Reputation: 347
I'm feeling dumb. Python & xpath newbie here. I'm trying to extract the complete text 'Open Box Price: $1079.99'
using xpath from
<div class="prod-price">
<p class="opbox-price">
<strong> Open Box Price:<br>$1079.99</strong>
</p>
<p class="orig-price">
Regular Price: <strong>$1499.98</strong>
</p>
</div>
But I can't. text stops at <br>
. Here's my code
doc = lxml.html.fromstring(r.content)
elements = doc.xpath(item_xpath)
print elements[1].find('div[3]/p[1]/text()[normalize-space()]')
Upvotes: 4
Views: 4176
Reputation: 243579
Just use, assuming the initial context (current node) is the parent of div
:
normalize-space(div/p[1]/strong)
XSLT - based verification:
<xsl:stylesheet version="1.0" xmlns:xsl="http://www.w3.org/1999/XSL/Transform">
<xsl:output method="text"/>
<xsl:template match="/*">
"<xsl:value-of select="normalize-space(div/p[1]/strong)"/>"
</xsl:template>
</xsl:stylesheet>
when this transformation is applied on the following XML document (the provided document corrected to be made well-formed and then enclosed in a top html
element):
<html>
<div class="prod-price">
<p class="opbox-price">
<strong> Open Box Price:<br />$1079.99</strong>
</p>
<p class="orig-price">
Regular Price:
<strong>$1499.98</strong>
</p>
</div>
</html>
the XPath expression is evaluated off the top element (html
) and the result of the evaluation is copied (enclosed in quotes) to the output:
"Open Box Price:$1079.99"
Upvotes: 1
Reputation: 142216
A basis for the XPath you want is using descendant-or-self
- tweak the result how you want:
>>> doc.xpath('//p[1]/descendant-or-self::text()')

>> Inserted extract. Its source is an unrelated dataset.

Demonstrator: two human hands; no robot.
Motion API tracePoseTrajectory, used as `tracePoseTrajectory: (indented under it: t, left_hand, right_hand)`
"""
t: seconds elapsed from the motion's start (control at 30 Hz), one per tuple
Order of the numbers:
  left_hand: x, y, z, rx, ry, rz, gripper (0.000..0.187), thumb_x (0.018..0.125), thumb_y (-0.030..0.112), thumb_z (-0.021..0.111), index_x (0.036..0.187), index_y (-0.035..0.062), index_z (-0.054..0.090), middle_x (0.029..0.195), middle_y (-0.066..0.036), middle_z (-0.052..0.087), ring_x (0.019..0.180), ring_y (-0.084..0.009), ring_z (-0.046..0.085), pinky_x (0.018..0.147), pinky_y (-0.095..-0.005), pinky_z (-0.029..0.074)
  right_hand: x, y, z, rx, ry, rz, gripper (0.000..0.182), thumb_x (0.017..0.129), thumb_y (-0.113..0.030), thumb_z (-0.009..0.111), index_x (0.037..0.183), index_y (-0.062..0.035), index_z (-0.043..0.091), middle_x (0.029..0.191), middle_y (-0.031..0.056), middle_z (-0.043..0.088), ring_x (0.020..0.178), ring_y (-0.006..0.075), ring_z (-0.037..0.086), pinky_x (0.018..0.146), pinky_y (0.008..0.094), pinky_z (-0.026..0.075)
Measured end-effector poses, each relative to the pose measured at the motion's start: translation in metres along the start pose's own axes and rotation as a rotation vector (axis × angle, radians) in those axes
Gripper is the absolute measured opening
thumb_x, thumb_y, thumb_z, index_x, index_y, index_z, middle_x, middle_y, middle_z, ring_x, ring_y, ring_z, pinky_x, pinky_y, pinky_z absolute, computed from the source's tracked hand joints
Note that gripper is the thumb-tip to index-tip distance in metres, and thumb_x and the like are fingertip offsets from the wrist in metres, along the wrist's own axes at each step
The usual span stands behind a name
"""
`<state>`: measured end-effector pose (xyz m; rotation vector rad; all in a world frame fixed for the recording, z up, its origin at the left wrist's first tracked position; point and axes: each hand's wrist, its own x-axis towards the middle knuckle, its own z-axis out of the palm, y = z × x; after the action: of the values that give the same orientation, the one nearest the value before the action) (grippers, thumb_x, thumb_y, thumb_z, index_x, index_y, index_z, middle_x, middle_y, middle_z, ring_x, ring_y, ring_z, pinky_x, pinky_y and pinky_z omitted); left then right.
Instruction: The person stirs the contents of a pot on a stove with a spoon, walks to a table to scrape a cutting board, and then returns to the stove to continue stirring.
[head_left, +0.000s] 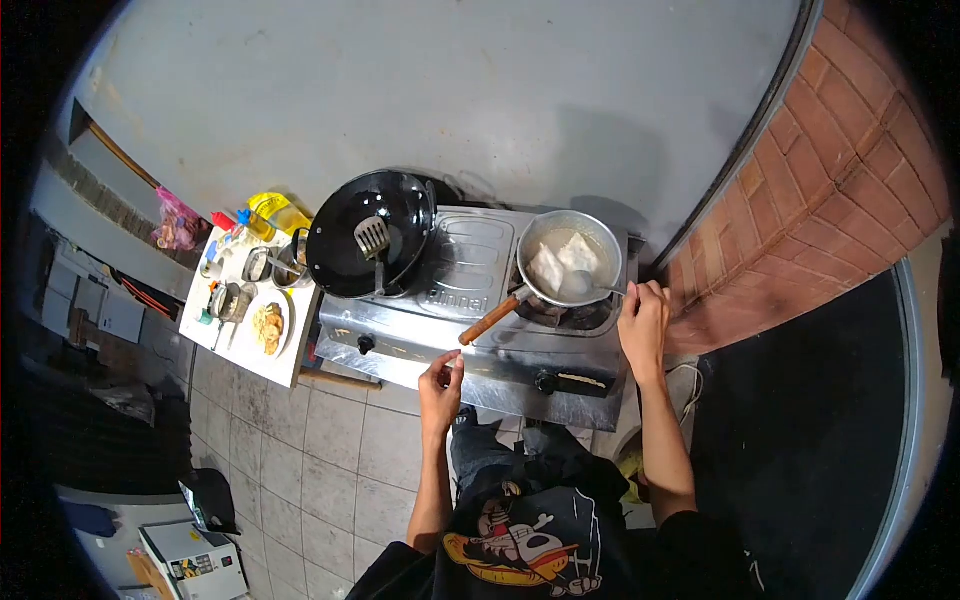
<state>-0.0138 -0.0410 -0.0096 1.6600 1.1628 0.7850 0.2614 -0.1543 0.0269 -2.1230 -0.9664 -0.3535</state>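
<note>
My right hand (645,318) pinches the thin metal handle of a spoon (577,284) at the right of the stove. The spoon's bowl dips into a saucepan (522,250) of cloudy liquid on the right burner. White folded pieces of food (546,268) sit in the liquid beside the spoon. The pan's wooden handle (492,319) points toward the front left. Just below its end, my left hand (440,388) hovers with bent fingers and a raised thumb, holding nothing and apart from the handle.
A black wok (340,225) with a slotted spatula (372,238) stands on the left burner of the steel stove (400,345). A small white table (275,368) at the left carries a plate of food (270,325), bottles and bowls. A brick wall (760,240) borders the right side.
</note>
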Motion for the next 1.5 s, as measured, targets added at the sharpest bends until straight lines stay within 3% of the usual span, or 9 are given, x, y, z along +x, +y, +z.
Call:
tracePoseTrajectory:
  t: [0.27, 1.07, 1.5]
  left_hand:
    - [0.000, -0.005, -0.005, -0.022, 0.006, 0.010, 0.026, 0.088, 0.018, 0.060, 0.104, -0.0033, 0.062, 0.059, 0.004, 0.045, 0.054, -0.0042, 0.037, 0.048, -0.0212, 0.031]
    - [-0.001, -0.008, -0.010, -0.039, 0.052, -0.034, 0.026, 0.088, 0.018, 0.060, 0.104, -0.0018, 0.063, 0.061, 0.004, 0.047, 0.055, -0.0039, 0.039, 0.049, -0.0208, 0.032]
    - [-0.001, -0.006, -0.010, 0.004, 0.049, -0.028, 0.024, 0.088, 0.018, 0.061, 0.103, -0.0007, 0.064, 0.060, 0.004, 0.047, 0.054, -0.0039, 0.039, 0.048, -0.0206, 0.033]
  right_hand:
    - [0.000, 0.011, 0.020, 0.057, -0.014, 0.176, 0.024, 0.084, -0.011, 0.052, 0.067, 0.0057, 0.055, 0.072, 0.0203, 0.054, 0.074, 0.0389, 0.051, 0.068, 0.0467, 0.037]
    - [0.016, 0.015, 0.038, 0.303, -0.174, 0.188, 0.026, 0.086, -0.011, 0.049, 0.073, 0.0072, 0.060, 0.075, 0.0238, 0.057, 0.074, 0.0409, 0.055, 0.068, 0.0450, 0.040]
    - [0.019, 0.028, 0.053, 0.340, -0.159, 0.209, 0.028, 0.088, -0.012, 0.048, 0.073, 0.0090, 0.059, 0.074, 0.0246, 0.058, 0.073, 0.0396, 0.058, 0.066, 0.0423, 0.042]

['\n ', ' Open Box Price:', '$1079.99', '\n ']
>>> doc.xpath('//p[2]/descendant-or-self::text()')
['\n Regular Price: ', '$1499.98', '\n ']
Or as you're doing with lxml.html
, you could use text_content()
paras = doc.xpath('//p'): # or findall etc...
for para in paras:
print para.text_content()
Upvotes: 4